===== Task data

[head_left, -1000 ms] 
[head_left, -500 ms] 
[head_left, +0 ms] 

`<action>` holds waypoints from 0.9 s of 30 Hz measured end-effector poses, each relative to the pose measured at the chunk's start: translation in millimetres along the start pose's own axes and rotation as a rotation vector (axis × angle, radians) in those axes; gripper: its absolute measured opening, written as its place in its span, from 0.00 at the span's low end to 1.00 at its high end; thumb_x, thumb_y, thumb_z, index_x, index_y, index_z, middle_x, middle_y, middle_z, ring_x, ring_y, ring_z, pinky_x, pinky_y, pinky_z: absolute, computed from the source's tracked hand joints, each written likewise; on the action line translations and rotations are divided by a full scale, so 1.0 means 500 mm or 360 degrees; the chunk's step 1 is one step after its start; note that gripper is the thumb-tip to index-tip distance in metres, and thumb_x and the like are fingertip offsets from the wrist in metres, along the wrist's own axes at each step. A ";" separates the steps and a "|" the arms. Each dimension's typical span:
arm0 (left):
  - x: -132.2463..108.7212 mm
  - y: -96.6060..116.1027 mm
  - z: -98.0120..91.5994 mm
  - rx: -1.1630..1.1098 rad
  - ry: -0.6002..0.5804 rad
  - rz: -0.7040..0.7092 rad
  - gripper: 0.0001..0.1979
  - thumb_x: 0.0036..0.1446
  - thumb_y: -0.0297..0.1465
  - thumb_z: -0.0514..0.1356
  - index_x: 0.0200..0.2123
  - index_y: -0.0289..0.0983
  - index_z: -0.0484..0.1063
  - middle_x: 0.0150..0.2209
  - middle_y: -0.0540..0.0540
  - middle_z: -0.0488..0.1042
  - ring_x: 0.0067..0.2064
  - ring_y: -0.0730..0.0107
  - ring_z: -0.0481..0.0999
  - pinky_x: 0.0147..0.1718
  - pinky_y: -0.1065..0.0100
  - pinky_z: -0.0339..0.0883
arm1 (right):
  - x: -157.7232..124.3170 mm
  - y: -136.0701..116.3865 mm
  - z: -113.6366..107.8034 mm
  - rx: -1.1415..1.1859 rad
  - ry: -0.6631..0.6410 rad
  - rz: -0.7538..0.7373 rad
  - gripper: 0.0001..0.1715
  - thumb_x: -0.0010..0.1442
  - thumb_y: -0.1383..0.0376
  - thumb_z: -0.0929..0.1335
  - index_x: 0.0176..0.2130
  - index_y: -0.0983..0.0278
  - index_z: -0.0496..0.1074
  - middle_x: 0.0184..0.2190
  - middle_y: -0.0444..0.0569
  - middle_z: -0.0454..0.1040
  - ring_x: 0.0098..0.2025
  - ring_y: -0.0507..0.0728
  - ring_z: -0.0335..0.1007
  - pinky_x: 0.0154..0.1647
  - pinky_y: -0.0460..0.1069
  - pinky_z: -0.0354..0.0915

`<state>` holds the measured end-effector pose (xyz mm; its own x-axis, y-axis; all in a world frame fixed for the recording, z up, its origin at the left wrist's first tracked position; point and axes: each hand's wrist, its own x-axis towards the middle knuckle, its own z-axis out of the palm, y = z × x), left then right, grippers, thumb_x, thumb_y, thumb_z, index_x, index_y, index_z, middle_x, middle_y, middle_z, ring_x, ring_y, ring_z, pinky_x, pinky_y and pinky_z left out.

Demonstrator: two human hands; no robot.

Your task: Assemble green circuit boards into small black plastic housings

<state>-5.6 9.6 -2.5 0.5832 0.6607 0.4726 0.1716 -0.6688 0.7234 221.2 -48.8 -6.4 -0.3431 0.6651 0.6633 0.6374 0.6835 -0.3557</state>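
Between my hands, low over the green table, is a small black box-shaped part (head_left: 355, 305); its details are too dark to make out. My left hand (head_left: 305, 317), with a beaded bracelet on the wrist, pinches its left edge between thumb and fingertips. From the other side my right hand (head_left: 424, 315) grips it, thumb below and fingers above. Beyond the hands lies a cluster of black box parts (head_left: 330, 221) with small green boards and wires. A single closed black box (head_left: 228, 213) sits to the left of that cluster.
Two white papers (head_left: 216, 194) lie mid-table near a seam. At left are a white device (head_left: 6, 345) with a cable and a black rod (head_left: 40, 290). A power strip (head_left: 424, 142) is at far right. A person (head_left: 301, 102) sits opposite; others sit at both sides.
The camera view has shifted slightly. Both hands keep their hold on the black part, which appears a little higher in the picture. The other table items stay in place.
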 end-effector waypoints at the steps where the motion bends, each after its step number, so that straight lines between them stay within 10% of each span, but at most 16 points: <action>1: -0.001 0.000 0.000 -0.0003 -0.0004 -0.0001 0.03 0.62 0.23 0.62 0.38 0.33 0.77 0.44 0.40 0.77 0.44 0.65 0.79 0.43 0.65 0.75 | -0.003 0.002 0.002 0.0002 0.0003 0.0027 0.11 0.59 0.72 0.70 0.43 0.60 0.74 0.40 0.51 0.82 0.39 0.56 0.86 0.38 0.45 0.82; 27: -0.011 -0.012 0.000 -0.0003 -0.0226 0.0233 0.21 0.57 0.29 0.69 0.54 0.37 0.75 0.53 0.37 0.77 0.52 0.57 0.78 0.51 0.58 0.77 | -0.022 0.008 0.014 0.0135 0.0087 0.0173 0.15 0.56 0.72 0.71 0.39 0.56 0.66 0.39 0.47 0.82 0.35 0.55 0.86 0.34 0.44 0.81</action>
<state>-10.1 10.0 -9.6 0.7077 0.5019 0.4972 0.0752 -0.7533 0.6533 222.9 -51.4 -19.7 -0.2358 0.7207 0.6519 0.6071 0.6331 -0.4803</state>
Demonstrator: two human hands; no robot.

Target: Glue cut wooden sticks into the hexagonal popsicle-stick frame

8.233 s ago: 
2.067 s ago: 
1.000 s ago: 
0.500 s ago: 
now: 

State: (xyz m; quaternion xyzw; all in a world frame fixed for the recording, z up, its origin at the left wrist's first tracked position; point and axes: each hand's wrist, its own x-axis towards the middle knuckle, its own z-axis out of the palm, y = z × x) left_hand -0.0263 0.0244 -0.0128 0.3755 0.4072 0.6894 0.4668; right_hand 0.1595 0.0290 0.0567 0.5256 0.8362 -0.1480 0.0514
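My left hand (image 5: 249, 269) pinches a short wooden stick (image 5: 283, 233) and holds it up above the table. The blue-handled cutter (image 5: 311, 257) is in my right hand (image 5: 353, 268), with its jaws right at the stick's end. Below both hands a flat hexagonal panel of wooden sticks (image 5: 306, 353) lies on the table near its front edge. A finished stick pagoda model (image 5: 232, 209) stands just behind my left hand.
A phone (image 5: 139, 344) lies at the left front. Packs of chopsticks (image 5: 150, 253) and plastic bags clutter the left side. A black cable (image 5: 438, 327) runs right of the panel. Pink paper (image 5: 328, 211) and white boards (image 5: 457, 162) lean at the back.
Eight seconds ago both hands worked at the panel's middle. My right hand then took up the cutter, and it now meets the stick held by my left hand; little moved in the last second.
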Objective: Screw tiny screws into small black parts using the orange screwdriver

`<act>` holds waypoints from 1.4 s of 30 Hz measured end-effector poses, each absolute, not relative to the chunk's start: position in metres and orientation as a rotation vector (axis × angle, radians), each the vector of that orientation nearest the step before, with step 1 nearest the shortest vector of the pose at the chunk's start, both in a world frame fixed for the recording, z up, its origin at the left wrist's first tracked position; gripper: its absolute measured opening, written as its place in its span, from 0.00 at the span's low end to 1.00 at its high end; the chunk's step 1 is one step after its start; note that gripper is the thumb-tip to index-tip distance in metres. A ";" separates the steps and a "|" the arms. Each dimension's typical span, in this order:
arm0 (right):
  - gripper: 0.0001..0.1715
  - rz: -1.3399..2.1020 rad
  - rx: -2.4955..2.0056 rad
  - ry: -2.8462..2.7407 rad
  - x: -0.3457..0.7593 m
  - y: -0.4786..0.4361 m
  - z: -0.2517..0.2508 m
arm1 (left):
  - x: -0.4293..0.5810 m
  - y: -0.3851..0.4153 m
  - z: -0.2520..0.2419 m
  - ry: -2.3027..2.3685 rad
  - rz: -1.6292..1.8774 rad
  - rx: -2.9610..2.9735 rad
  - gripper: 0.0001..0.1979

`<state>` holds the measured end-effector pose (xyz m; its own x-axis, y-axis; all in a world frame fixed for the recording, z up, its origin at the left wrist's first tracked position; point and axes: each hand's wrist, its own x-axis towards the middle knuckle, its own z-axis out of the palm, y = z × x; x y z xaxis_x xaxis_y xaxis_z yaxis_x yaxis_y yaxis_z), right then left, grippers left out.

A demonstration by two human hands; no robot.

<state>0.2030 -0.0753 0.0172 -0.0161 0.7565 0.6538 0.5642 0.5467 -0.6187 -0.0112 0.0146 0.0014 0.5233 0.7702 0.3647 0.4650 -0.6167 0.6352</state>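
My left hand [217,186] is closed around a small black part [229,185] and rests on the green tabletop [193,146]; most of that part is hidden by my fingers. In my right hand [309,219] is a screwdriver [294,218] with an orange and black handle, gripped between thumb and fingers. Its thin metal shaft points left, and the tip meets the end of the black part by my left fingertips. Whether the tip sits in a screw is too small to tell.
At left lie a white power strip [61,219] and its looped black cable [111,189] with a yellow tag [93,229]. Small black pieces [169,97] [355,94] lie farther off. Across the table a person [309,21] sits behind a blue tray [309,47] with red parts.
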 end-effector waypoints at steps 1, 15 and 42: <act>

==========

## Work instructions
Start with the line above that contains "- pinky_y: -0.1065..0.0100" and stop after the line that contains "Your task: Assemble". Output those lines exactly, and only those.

## Exercise output
  - pinky_y: -0.1065..0.0100
  - pinky_z: -0.0339..0.0883
arm1 (right):
  - x: -157.7232..124.3170 mm
  - y: -136.0701..116.3865 mm
  - z: -113.6366..107.8034 mm
  - rx: -1.1415..1.1859 rad
  - ry: -0.6631..0.6410 rad
  - rz: -0.7538..0.7373 rad
  - gripper: 0.0001..0.1715
  - thumb_x: -0.0010..0.1442
  - thumb_y: -0.1383..0.0376
  - thumb_z: -0.0929..0.1335
  - index_x: 0.0176..0.2130
  - index_y: -0.0983..0.0278
  - index_z: -0.0496..0.1074
  - middle_x: 0.0184..0.2190
  - middle_y: -0.0444..0.0569
  - middle_z: -0.0454..0.1040
  - ring_x: 0.0098..0.2025
  - ring_y: -0.0507..0.0728
  - ring_z: -0.0335..0.1007
  - pinky_x: 0.0154..0.1647
  - pinky_y: -0.0460..0.1069
  - pinky_z: -0.0354..0.0915

`<state>` holds the measured end-effector pose (xyz mm; its own x-axis, y-axis; all in a world frame fixed for the recording, z up, its origin at the left wrist's first tracked position; point and axes: each hand's wrist, its own x-axis towards the middle knuckle, its own z-axis out of the palm, y = z × x), left then right, grippers, thumb_x, thumb_y, thumb_z, index_x, index_y, index_z, middle_x, middle_y, middle_z, ring_x, ring_y, ring_z, pinky_x, pinky_y and pinky_z left out.

Demonstrator: two human hands; no robot.

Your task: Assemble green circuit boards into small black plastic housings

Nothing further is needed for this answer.